Un contro-pressing, rispetto a quello dei Ds, che metteva D’Alema con le spalle al muro, e per colpa di una caparbia e forse un po’ sospetta sottovalutazione del segretario ds, Fassino: «Qualcosa non ha funzionato», accusava D’Alema. Invece Prodi e Bertinotti marciavano l’uno come stampella dell’altro, e l’incontro di tre quarti d’ora, che pure sembrava uno stallo, finiva per proiettare il leader prc verso la prima poltrona della Camera. La stessa che toccò a Pietro Ingrao, a suggello del compromesso storico. L’atipicità del leader del Pci di allora coincide con l’atipicità di Bertinotti rispetto agli eredi diretti di Togliatti e Berlinguer. Non fu un caso, nella solidarietà nazionale, che il simbolo dell’intesa si incarnasse nell’istituzionalizzazione di un capo del Pci sognatore e movimentista, poco incline a logiche di governo. Abito che oggi calza a pennello su Bertinotti, quasi come i gessati Rubinacci che i gossip attribuiscono ai suggerimenti dell’amico Mario D’Urso.

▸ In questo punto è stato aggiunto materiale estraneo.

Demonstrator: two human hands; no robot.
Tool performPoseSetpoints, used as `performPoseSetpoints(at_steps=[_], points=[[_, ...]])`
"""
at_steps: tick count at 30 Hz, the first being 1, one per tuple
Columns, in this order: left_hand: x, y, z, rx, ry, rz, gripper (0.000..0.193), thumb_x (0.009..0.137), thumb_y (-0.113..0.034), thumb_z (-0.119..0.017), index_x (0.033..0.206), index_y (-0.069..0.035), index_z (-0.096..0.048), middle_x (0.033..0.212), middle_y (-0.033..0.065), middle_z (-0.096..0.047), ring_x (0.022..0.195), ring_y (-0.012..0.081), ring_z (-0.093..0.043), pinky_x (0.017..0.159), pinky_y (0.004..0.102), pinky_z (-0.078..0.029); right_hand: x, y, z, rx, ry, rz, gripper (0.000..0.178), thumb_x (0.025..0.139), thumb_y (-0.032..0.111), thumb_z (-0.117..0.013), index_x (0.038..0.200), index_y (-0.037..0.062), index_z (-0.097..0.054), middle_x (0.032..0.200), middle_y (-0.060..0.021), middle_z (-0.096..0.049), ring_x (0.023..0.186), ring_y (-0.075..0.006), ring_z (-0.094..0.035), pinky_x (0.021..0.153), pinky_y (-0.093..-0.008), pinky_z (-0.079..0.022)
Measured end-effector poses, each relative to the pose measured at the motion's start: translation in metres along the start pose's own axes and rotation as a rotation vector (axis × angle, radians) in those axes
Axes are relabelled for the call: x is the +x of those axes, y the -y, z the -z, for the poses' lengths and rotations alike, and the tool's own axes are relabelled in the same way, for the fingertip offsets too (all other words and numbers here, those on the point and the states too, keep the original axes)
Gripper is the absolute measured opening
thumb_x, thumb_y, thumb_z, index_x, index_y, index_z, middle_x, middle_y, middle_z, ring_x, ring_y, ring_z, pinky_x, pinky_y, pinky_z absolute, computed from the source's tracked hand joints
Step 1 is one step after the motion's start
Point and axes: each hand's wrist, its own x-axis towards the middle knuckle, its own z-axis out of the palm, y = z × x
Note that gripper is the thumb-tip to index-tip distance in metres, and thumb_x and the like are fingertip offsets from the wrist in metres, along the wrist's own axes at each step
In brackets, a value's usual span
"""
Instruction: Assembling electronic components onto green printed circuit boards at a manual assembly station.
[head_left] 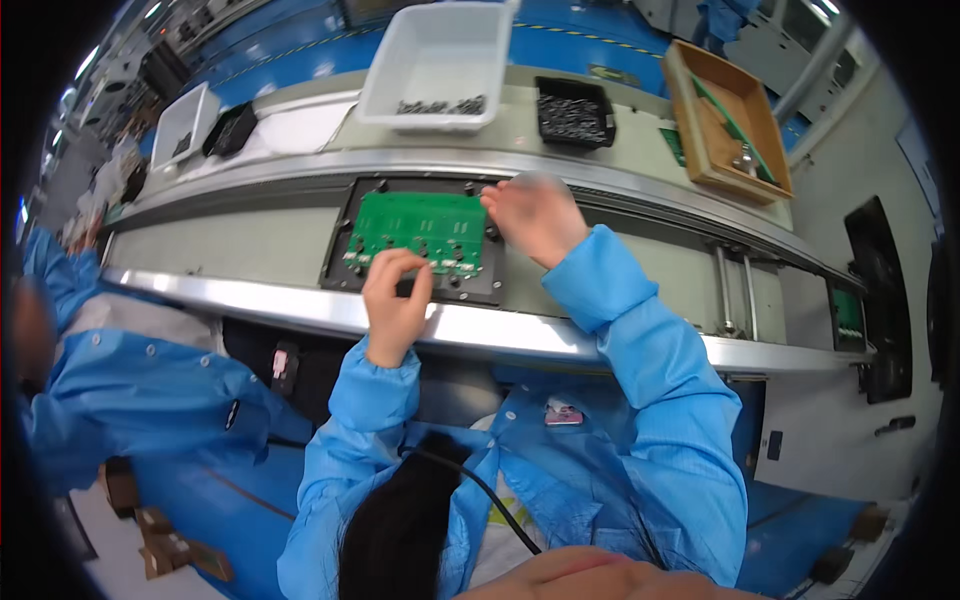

Insomma, il Bertinotti che ieri sera poco prima delle otto usciva sorridente dallo studio di Prodi era in fondo lo stesso che vi era entrato, e che perpetuava il gioco di ruolo di entrambi. «Abbiamo continuato il nostro confronto - diceva -... La riserva si scioglierà quando deciderà Prodi». Prodi aveva dichiarato di volersi prendere «un paio di giorni», e solo la rinuncia di D’Alema gli consentiva di programmare un week end più sereno. Una decisione «non difficile ma sofferta», l’aveva definita il leader dell’Unione, spedendo il fidato Ricky Levi da Fassino in via Nazionale verso le 18. Quando mezz’ora dopo l’ambasciatore tornava a riferire che le acque nei Ds si stavano smuovendo, Bertinotti era già arrivato nello studio prodiano di Ss. Apostoli. Era così compiuto il gioco di delicati arrocchi: D’Alema non poteva non cogliere che stavolta la politica marciava dalla parte di Prc e non dei Ds. «La candidatura di Bertinotti non solo rispecchia il pluralismo dell’Unione, ma ne rafforza anche la sua coesione», era il commento di Giordano, ormai sicuro reggente del partito con l’elezione di Bertinotti alla Camera. Concetto completato dal capo dell’organizzazione, Ferrara: «Abbiamo rappresentato le istanze radicali tenendole nell’unità».

E difatti Bertinotti arrivava all’incontro con Prodi forte di una pronuncia compatta del partito. Non era la battaglia personale di Fausto, questa, non lo sarà neppure quando diventerà un uomo solo al comando. Di Montecitorio.